It is no longer Margaret Mead but Dan Taulapapa McMullin who writes the book on Samoa. Samoan, and fa’afafine, McMullin’s poetry, criticism, and art now must be at the forefront of our understanding of indigenous Samoan culture.
The new scholarship on the Pacific is materialist, socially conscious, collaborative, and intersectional. It is ethnically inclusive, particularly of communities targeted by xenophobia and colorism. It avows and privileges in its approach and methodology, not simply its language, but the matrilineal-avuncular heritage of these Chamorro islands, of indigenous genders and sexualities not necessarily in line with a Catholic Eurocentric patriarchy. It not only recognizes but emphasizes the inherited intergenerational trauma of war and colonization, as LisaLinda Natividad and Patricia L.G. Taimanglo’, among others, have discussed. It is ethnographic and materialist.

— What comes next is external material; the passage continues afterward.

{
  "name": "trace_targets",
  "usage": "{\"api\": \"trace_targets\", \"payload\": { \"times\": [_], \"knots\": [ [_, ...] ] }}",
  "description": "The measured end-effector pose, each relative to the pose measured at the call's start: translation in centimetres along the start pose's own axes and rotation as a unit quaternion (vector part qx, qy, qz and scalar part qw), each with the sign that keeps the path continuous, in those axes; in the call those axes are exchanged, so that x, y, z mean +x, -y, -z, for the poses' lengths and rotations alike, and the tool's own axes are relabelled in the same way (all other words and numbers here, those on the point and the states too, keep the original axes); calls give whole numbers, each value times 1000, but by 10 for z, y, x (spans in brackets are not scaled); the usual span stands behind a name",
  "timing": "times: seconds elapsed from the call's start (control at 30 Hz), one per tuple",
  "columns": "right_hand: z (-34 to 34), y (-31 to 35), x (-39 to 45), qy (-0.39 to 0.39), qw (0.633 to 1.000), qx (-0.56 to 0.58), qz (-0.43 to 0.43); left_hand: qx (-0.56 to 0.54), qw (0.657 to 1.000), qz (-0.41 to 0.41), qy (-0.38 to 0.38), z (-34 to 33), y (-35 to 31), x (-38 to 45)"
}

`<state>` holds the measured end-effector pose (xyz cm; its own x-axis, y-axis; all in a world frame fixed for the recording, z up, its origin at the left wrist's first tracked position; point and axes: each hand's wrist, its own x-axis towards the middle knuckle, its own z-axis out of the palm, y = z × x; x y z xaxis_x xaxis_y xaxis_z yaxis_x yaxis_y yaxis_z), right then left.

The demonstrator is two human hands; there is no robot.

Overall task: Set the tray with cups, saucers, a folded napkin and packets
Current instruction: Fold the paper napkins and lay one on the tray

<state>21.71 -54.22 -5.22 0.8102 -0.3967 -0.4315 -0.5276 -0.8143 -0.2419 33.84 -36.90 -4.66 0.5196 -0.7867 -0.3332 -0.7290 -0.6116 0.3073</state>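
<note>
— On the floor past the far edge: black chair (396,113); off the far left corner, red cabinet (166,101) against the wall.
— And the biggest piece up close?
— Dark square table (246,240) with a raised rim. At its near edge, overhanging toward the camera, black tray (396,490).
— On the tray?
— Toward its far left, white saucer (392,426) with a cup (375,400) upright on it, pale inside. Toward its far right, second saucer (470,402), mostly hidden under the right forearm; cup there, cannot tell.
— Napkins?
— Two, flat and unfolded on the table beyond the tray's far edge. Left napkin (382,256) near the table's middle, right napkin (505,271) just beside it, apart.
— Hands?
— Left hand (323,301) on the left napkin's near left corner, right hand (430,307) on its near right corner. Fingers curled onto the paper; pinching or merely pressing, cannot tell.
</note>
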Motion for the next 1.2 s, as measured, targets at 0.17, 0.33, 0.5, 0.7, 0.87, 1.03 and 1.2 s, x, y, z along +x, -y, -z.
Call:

We work in a world propped up on shaky white-supremacist political scaffolding. The indigenous Pacific subjectivity is hypervisible. An awareness of race as a relatively recent political construct intended and used as a tool of economic oppression, according to the recent statement from the American Anthropological Association, is required. Social justice and an ethical consciousness must undergird the stronger architecture of our studies in Pacific futurity in the longue duree or unai dangkolo‘: in our lived and inherited experience of deep time and deep place.